• [What the task requires] Print, in exact form, the lines below from the one containing "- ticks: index" through the one containing "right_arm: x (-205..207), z", and omit all others.

--- --- ---

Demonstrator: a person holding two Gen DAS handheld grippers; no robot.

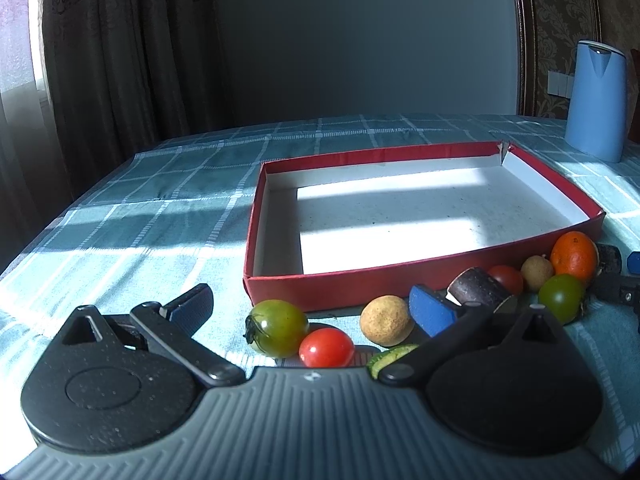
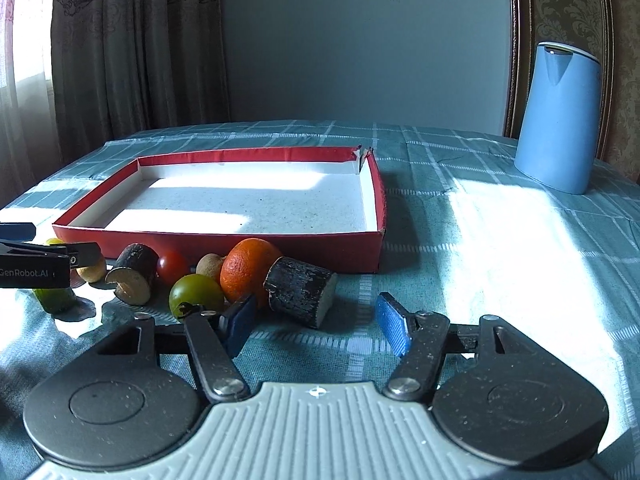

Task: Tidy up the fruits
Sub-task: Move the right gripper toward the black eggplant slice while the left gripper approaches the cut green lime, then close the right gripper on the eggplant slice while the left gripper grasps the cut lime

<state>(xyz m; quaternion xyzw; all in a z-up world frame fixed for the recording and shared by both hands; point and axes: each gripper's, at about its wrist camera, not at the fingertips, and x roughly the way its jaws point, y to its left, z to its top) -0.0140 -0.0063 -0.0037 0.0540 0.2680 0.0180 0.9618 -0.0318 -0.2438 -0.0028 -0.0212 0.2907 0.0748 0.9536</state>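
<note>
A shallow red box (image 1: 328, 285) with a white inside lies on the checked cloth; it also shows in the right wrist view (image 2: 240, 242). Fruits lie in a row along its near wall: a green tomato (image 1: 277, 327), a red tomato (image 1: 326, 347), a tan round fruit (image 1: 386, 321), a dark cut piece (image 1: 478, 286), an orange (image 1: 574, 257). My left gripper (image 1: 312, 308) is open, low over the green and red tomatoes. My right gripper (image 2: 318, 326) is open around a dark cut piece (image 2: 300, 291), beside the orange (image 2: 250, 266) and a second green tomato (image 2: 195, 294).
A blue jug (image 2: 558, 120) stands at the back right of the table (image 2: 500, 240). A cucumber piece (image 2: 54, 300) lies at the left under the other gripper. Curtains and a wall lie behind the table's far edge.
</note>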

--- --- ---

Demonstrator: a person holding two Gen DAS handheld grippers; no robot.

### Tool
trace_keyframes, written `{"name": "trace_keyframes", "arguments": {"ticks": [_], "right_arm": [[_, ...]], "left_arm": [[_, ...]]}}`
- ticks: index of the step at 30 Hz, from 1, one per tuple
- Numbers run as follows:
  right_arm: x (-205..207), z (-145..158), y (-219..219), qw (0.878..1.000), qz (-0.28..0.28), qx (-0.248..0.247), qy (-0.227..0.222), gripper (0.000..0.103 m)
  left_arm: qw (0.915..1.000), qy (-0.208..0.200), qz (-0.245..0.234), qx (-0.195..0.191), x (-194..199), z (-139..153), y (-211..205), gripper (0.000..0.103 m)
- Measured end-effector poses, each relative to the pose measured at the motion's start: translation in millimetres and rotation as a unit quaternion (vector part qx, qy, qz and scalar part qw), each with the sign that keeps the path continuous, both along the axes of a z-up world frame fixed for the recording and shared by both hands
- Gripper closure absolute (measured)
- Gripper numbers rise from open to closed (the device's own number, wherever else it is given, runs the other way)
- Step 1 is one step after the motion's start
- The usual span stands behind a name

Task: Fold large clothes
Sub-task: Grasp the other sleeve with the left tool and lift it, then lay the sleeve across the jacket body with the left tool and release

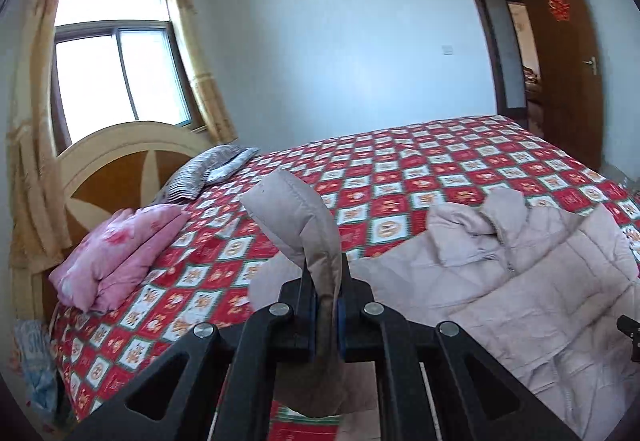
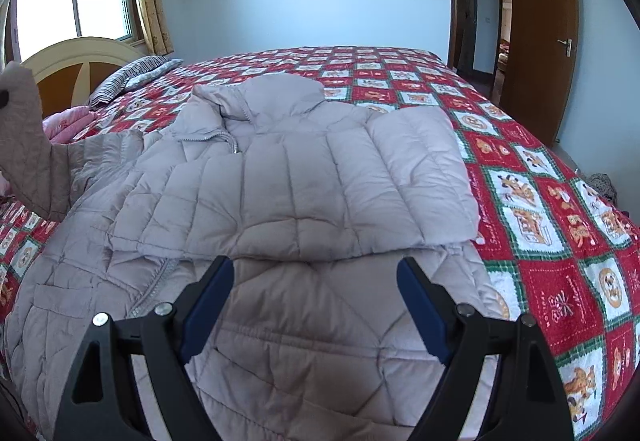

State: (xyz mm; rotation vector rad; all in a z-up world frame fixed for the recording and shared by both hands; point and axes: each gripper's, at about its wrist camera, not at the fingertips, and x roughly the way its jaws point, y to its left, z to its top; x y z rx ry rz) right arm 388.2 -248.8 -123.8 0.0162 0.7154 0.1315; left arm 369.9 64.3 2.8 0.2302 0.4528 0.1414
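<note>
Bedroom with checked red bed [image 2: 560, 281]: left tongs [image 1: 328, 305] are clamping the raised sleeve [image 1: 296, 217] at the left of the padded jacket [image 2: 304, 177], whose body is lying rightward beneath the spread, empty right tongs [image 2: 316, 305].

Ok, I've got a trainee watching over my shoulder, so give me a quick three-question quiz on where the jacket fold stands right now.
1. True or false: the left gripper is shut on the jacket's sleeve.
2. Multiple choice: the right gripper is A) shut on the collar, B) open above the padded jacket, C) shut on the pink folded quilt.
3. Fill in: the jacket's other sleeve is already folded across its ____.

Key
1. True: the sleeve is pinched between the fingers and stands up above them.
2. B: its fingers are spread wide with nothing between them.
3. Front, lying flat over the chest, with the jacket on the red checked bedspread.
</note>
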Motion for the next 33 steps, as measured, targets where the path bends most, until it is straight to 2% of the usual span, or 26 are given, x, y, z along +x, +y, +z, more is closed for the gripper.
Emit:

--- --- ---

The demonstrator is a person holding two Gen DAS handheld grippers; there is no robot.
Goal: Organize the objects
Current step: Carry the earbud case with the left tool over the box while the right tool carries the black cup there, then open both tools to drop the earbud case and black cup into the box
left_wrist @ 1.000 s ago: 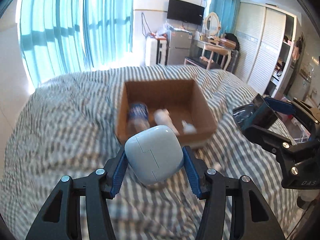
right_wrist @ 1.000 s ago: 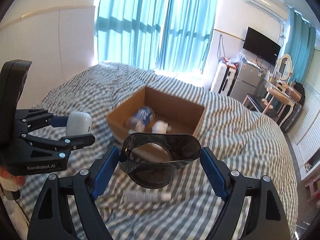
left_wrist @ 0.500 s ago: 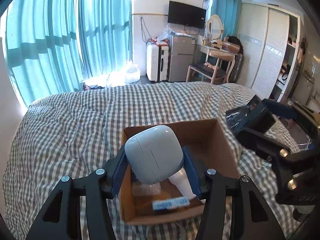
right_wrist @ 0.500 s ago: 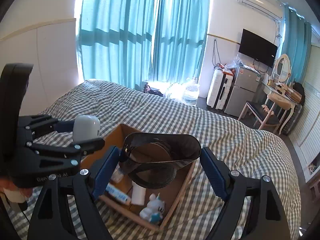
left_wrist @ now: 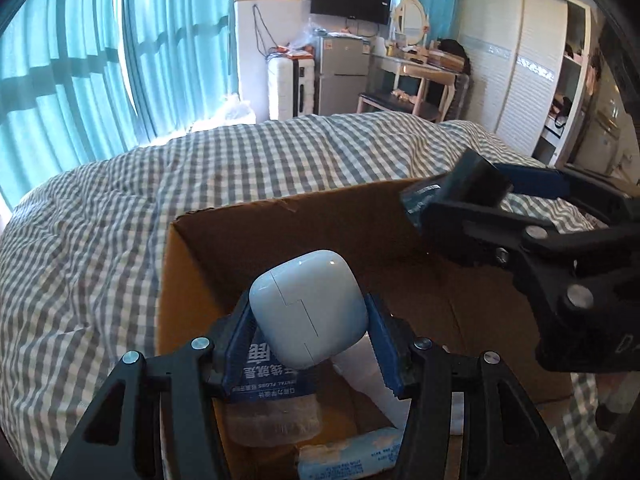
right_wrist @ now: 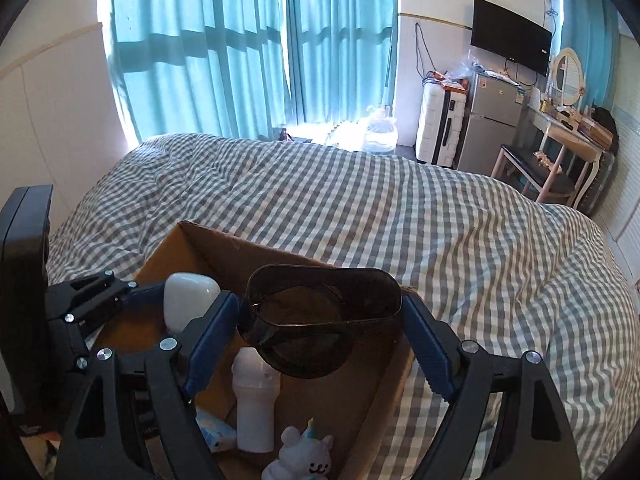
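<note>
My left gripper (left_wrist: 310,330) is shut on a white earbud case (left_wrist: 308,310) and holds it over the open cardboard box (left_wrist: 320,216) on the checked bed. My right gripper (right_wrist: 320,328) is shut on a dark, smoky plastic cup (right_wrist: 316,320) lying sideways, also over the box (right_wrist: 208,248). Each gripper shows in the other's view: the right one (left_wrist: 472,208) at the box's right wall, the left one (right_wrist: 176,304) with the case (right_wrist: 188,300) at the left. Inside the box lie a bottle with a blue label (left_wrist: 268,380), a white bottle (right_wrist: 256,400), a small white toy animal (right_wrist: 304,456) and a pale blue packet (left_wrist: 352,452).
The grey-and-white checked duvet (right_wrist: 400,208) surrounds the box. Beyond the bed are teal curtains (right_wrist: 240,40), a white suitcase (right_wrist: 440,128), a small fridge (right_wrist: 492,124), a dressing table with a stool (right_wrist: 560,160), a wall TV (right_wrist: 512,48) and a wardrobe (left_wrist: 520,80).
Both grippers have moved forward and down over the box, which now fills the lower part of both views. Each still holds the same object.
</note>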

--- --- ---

• [Answer to this problem]
- ticks: index of the step at 30 Hz, from 1, one per tuple
- Numbers run as follows:
  right_arm: x (-205..207), z (-145..158), y (-219..219), qw (0.878..1.000), qz (-0.28..0.28), qx (-0.248..0.247), qy (-0.227..0.222), gripper (0.000..0.103 m)

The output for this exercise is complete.